**Exercise brief:** Below are entries. Copy exactly the lines running from the line that holds "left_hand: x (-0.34" to the line that holds "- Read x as", with both ends included.

**Task inputs:**
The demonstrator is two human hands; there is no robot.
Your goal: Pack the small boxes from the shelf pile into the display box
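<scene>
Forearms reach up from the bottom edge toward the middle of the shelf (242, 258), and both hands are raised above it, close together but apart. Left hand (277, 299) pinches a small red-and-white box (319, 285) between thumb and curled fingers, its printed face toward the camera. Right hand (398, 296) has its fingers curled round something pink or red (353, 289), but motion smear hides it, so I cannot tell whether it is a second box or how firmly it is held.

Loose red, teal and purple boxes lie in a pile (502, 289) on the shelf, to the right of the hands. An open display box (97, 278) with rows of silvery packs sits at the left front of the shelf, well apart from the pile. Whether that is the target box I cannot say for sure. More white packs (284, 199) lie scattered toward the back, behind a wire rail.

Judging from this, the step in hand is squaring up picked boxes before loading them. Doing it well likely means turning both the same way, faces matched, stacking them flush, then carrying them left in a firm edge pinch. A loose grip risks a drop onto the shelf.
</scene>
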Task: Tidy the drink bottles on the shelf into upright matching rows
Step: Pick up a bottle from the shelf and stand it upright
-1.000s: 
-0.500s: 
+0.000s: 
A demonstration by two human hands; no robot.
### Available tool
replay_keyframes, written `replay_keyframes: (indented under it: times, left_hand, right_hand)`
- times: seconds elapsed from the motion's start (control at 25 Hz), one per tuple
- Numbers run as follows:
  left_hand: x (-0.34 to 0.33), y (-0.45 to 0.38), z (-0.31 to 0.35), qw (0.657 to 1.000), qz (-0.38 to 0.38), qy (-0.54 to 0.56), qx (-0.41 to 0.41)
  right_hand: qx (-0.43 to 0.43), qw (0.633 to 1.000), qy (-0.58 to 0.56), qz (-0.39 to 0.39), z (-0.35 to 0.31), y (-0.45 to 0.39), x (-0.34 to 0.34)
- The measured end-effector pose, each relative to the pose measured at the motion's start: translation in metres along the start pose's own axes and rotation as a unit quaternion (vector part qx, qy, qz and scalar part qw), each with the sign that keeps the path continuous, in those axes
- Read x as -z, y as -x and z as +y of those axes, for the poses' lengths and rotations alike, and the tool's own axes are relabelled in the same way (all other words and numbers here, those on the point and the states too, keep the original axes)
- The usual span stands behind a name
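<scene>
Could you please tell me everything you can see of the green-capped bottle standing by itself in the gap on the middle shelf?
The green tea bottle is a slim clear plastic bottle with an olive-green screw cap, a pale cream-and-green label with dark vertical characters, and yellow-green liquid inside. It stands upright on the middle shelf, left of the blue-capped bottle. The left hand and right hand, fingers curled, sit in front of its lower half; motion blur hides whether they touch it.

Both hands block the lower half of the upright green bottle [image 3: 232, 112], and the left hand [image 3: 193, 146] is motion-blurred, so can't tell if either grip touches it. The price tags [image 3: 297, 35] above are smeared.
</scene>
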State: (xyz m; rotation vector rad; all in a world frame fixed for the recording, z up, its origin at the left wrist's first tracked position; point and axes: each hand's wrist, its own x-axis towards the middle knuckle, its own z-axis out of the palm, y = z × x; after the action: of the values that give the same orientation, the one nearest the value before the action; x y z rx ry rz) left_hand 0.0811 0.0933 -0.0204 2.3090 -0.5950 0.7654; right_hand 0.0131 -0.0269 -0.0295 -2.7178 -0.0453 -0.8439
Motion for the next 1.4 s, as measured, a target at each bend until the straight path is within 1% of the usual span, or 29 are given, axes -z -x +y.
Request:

**Exercise response:**
  left_hand: x (-0.34 to 0.33), y (-0.45 to 0.38), z (-0.31 to 0.35), qw (0.657 to 1.000), qz (-0.38 to 0.38), qy (-0.54 to 0.56), qx (-0.41 to 0.41)
  right_hand: qx (-0.43 to 0.43), qw (0.633 to 1.000), qy (-0.58 to 0.56), qz (-0.39 to 0.39), z (-0.35 to 0.31), y (-0.45 to 0.39), x (-0.34 to 0.34)
- The measured end-effector pose, each relative to the pose measured at the motion's start: translation in metres along the start pose's own axes and rotation as a unit quaternion (vector part qx, qy, qz and scalar part qw), each with the sign that keeps the path continuous, in those axes
- Read x as -z, y as -x and z as +y of those axes, for the poses' lengths and rotations alike, and the tool's own axes are relabelled in the same way (all other words and numbers here, those on the point and the states too, keep the original axes)

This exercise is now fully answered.